Postby SEC_Law » Mon Jul 25, 2016 4:09 pm

JEB wrote:Depends on where you're taking the bar exam would be my guess. If you won't have your results yet, I would suspect that you're still eligible to apply. If you will, then you'll probably have to apply as a DA applicant. I'd call JAG Accessions ((901) 874-4084) and ask them, though.


Talked with LCDR Ghelen (sp?), and I will have to wait for the DA Application probably for the Spring unless my results and bar license come in before the deadline this time around.

Since this is an active board, I'd like to ask some questions about being a DA applicant for anyone who might have some info.

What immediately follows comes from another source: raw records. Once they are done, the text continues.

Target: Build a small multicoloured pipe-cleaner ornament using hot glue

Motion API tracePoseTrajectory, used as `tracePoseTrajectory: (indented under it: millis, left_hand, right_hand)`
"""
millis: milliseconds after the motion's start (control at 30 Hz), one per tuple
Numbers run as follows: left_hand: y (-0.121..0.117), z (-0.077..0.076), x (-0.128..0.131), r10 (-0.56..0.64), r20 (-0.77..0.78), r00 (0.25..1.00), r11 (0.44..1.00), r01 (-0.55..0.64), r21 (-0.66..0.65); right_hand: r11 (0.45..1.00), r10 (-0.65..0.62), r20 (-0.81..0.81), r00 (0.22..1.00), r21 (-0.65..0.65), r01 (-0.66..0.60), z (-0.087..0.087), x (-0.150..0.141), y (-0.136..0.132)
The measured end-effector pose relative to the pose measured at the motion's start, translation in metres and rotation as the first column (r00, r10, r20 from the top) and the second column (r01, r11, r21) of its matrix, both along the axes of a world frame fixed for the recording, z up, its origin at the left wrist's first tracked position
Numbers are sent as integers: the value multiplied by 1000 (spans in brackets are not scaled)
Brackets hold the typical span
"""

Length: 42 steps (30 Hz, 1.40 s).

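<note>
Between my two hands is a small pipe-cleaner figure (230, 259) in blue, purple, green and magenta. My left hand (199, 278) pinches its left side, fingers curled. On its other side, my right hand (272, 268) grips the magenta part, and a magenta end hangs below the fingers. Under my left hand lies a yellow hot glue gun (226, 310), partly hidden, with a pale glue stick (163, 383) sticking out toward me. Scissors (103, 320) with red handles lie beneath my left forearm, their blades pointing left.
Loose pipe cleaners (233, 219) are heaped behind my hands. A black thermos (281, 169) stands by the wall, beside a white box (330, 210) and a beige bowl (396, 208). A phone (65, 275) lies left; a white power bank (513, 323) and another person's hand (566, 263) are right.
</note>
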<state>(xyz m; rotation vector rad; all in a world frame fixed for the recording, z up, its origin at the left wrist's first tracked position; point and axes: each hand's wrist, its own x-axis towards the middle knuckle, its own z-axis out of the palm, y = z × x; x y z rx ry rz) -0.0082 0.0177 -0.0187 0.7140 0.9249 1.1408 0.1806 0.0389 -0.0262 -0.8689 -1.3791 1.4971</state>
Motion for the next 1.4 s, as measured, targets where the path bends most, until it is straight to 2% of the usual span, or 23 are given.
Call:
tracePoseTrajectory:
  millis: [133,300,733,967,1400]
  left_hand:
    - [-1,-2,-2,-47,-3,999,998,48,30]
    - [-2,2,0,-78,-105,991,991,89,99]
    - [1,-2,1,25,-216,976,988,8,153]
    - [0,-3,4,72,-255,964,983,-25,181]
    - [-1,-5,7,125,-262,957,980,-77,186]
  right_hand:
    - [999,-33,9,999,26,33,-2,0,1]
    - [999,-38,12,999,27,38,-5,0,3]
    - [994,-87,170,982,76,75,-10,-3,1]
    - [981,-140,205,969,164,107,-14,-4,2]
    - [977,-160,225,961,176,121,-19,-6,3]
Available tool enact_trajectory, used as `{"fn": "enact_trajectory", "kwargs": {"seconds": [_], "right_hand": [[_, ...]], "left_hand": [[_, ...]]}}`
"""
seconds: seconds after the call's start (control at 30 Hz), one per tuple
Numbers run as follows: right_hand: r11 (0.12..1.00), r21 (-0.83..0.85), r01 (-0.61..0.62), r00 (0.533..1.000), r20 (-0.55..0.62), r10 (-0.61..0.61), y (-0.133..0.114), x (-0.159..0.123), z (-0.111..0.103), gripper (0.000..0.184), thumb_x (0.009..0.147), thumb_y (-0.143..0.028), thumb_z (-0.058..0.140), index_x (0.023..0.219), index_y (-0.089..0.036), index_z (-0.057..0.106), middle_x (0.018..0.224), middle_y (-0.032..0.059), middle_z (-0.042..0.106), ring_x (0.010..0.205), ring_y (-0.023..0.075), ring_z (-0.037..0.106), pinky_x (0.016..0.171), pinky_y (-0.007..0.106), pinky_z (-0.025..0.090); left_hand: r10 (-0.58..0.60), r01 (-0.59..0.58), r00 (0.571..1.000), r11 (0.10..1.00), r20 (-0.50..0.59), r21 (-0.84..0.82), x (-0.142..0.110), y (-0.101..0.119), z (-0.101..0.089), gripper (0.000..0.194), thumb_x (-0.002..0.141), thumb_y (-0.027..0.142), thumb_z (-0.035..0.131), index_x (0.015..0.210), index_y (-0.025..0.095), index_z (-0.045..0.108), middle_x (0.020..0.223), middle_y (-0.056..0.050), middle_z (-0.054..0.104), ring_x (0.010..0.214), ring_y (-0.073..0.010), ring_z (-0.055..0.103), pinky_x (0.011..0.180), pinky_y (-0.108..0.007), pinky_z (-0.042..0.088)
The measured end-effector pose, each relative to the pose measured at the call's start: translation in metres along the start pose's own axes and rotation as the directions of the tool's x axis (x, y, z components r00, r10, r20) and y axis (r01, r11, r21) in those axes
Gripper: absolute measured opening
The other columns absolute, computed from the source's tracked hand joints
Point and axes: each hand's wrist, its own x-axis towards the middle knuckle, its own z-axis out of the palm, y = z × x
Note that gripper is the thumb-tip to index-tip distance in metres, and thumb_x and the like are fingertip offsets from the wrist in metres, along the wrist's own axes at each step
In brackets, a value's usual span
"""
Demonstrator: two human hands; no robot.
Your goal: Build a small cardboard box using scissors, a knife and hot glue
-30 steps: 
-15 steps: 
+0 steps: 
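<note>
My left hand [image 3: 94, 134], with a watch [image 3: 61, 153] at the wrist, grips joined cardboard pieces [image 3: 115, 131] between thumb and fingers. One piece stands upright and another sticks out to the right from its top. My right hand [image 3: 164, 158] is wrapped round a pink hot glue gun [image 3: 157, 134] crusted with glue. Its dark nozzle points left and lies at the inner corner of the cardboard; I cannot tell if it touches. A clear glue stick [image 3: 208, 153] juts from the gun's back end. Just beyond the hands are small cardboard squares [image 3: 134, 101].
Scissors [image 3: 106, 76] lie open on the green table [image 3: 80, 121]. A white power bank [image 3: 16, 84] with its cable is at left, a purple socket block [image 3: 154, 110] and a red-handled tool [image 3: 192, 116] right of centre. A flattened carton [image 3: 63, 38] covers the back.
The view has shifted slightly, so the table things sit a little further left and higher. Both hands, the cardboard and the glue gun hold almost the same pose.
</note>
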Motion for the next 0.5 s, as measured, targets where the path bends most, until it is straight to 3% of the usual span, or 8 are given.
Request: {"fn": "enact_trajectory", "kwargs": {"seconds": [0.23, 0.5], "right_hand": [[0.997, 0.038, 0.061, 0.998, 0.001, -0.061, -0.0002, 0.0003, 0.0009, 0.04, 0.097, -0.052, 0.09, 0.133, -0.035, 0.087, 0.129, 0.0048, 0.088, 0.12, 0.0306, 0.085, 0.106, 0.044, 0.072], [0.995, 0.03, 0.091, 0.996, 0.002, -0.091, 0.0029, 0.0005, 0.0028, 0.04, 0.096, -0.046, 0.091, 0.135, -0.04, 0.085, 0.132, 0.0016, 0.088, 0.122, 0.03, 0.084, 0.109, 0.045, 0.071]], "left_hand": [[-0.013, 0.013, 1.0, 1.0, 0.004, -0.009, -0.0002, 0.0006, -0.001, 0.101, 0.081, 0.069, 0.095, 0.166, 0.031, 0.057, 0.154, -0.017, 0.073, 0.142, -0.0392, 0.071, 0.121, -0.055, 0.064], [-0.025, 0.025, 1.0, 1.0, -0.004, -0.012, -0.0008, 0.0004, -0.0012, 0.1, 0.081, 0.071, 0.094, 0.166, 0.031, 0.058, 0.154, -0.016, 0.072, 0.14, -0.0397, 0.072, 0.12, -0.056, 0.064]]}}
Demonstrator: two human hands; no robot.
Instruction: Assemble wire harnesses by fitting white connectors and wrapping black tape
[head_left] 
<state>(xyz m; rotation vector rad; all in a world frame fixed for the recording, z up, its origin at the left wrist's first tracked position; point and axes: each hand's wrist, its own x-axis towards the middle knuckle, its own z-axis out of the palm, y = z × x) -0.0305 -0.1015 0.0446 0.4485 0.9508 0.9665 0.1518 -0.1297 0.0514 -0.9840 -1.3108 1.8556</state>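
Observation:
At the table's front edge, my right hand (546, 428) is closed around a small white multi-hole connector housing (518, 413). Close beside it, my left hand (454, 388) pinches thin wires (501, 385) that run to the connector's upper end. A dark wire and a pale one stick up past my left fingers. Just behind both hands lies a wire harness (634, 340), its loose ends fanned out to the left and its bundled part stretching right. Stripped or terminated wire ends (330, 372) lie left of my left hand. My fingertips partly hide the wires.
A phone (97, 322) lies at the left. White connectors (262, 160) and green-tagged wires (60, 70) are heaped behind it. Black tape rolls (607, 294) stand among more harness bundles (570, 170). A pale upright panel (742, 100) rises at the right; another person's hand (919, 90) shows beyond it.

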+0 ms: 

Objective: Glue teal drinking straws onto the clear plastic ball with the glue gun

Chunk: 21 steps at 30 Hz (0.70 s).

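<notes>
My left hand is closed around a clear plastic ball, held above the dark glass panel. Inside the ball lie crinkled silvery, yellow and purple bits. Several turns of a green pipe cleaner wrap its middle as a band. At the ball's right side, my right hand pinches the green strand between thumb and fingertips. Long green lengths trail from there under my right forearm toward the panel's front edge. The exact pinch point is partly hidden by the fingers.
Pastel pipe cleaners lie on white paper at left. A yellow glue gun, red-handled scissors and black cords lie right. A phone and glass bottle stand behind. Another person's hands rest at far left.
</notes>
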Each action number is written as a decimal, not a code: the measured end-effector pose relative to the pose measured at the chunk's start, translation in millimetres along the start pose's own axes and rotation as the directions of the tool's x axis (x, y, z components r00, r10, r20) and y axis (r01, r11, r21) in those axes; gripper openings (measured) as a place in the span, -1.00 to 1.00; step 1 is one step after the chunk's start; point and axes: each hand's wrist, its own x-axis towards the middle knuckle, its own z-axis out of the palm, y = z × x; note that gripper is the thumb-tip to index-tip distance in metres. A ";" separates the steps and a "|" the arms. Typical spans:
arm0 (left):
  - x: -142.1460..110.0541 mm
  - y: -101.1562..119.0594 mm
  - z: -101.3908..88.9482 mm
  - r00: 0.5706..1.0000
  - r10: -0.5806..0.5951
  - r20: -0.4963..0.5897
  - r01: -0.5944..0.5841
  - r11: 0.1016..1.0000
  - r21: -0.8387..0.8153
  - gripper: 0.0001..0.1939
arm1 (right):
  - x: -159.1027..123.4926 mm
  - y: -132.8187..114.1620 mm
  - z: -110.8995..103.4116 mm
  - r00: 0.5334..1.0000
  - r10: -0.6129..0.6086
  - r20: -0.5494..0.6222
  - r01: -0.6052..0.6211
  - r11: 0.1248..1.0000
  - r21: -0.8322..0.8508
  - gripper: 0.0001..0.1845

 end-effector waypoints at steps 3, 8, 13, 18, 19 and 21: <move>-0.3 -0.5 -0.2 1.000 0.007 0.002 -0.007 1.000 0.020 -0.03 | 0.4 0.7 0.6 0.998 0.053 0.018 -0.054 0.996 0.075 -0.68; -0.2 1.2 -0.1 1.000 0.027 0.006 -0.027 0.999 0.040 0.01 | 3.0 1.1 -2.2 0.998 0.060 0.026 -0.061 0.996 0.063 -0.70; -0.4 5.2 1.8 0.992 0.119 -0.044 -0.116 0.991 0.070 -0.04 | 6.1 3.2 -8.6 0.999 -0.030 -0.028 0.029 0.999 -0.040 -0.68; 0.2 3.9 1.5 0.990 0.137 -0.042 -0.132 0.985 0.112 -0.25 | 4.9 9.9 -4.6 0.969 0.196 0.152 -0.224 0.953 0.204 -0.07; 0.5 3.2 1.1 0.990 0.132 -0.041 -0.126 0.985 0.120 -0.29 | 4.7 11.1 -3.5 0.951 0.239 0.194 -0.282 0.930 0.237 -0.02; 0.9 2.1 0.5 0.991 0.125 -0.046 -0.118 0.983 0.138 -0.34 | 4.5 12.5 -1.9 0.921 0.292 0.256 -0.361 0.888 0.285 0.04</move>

1. Do "super-3L's" really have a fighting chance? I talked with a CDR who does application review and he said that sometimes they do. Most of this depends on whether they were a strong applicant who was in the running for the SP, but not picked due to the quota running out. Example: let's say you were ranked a 7 as an SP applicant and are turning right around and applying for DA right after graduation...you are a super-3L. If they didn't take you for SP because their quota was 25 people and there were 25 people ranked higher than a 7, you might get in for DA.

Anyone have experience with this happening to them?

2. Was anyone accepted right after graduation from law school without obtaining a substantial professional record? Meaning, is anyone out there a super-3L who got picked up right after graduation before they had a chance to really develop a professional standing in the civilian world? If so, please share.

3. Is DA even worth applying for if you got rejected both times you applied to SP and are a super-3L with no federal or state judicial clerkship? I know people may wait for DA if they are doing a judicial clerkship. I am not, so would I even be in the running? As I said in my previous post, I am a former intern who was top 1/3rd of class at an unranked law school. I know there is going to come a time where I give up applying, but I don't necessarily think that time is now. As in, I'm not planning to apply once I am out of law school for 2-3 years and have a steady job where I can support my family. It just wouldn't make sense to leave that. However, as of now I have no employment with a couple feeler's still out there, so I think I should still try to get DA.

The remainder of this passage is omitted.